I mean, this guy's job includes sticking a thermometer up my pup's butt, and yet he makes sure to personally call me the next day to tell me everything is okay and what things I should watch for in her health.  The 10 minute voicemail ends with "I'm not in the office now, but I'll be there from 2-4 if you'd like to call me back to talk more." Oh, wait, you called me the day after our visit, and you aren't even at work?

This is the second vet we've seen at the clinic up the street from us.  It was our first try at a clinic, and they have both been incredible!

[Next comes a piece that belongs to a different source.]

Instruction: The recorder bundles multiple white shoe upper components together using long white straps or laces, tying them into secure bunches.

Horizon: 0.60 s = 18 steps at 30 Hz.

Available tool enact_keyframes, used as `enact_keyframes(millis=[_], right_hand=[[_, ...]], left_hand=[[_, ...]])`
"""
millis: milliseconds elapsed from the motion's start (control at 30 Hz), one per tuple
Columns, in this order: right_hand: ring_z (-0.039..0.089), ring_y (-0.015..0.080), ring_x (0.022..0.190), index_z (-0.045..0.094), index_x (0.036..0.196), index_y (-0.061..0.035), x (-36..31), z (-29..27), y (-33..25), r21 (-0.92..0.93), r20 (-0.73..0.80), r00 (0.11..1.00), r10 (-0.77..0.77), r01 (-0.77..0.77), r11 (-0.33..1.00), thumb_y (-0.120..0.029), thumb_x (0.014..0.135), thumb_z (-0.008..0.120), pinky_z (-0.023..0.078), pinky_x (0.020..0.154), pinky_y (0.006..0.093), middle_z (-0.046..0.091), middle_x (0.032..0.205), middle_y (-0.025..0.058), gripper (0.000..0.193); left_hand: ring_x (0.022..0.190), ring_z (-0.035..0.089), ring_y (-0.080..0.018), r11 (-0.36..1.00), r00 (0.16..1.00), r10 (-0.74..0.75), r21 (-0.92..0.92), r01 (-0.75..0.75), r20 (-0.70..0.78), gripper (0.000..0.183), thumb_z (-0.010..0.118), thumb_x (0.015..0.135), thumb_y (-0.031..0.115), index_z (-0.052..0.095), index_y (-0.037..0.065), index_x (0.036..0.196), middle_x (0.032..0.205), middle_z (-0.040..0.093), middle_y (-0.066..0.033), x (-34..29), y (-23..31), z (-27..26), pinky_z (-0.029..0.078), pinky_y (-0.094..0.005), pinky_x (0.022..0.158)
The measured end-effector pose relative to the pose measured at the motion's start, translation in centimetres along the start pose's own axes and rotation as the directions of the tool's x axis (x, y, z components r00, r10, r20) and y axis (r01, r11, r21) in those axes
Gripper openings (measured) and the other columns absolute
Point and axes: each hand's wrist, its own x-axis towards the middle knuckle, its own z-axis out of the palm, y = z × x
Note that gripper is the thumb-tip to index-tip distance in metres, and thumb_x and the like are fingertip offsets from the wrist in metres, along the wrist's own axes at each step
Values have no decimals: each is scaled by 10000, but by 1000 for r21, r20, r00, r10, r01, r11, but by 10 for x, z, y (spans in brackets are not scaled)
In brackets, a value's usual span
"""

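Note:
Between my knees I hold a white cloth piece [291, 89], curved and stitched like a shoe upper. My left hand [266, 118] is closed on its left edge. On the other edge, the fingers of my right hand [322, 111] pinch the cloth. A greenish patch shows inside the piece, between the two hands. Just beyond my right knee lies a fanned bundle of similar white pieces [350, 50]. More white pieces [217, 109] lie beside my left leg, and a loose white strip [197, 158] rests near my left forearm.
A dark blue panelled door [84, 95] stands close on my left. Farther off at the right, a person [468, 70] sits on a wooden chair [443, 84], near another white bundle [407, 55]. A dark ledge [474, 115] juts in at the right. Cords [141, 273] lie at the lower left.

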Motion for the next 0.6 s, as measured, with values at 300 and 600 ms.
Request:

Meanwhile, I've been looking for a doctor for several years now.  Since Dr. Curtis moved on from seeing patients regularly, I have seen 3 or 4 different doctors. And all of them have left me pretty dramatically unhappy.  The first left me a voicemail telling me she was going to put me on a medication that I'd need to stay on for the rest of my life - she left this in a voicemail! After my first time ever seeing her! Um, sorry. Come again?  Did you say potential "auto-immune disease"?  Yeah, that would be cool to tell me in a real conversation - not after the tone. Not before you even can remember my name. Nope.

But back to the vets - they are amazing!  We love them!

And my dentist?  If I've gone on about my dentist once, I've done it a couple dozen times.  He's the absolute best!

So was Dr. Curtis - who had been my doctor from my first breath of air until about 26! But finding another with his knowledge, kindness and overall considerate approach to involving the patient in the decision making - that has been a sadly long journey.


Tuesday, April 12, 2016

I was up early this morning thinking about extremes.  A few weeks ago, my brand new puppy only ever wanted to sleep and cuddle.  She was a little bundle of loves and dreams.  Now, she only ever wants to play - and bite - and chew.  That is it!  All the time.  From one end of the pendulum swung to the next.  Isn't that just how it is to be young?  It takes a lot of time for that pendulum to slow down - to just sit someplace in the middle without a ton of energy bounding inside dying to propel it one way and then back the next.  In fact, it takes somewhere between 20 and 30 years for most of us.... maybe 40.

Whenever I find myself in this uncomfortable spot, wanting to swing out one way or the other, but knowing that I can't always draw clear lines or create clean cuts, in that moment I remind myself that maturity means learning to be centered, to feel good even when you can't have extremes, to choose patience and hope even when you feel more gravity than energy.